─── DATASET CONTENT
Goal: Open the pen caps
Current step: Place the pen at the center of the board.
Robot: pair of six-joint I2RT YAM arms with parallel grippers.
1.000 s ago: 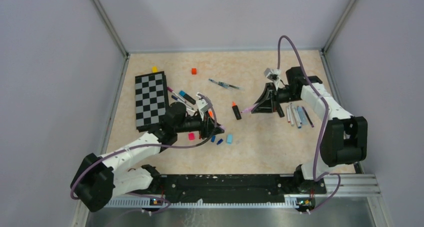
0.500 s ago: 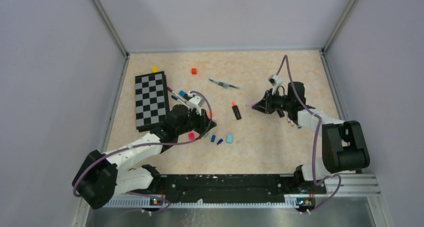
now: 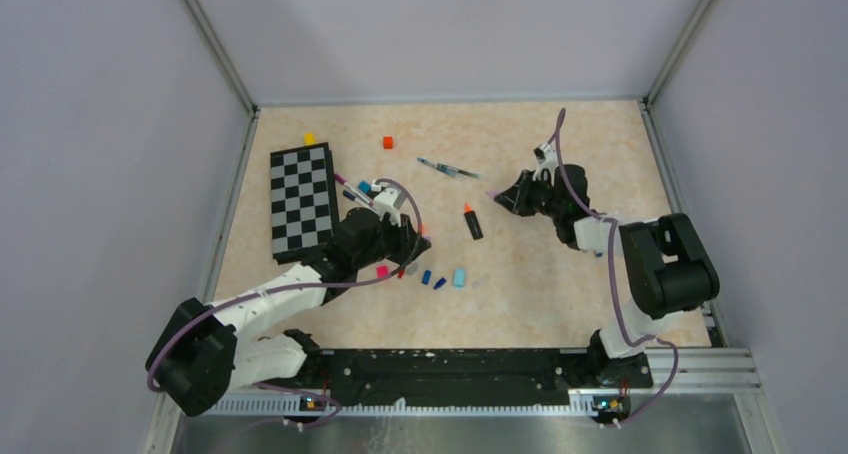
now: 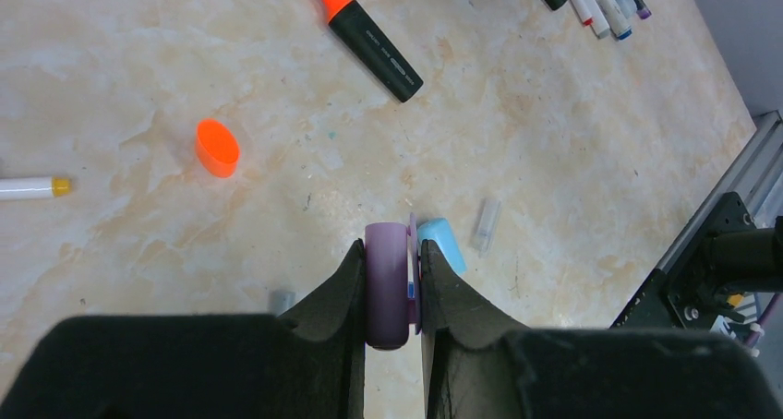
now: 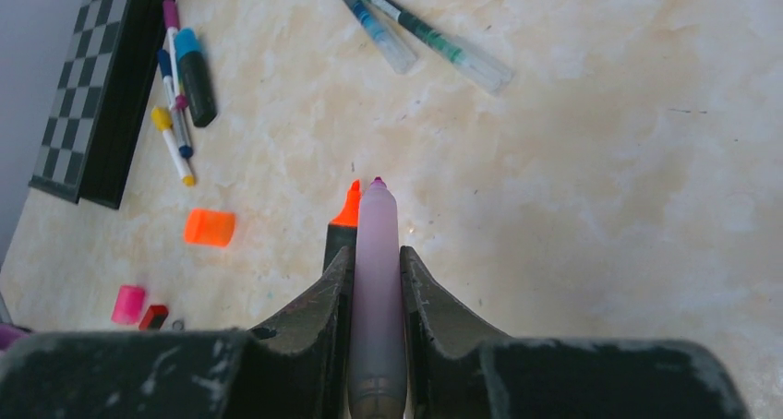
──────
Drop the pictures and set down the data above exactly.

Goal: Open the pen caps
Current step: Place the pen at the center of the board.
Robot: pair of six-joint I2RT YAM arms with parallel grippers.
1.000 s ago: 
0.500 s ago: 
now: 
now: 
now: 

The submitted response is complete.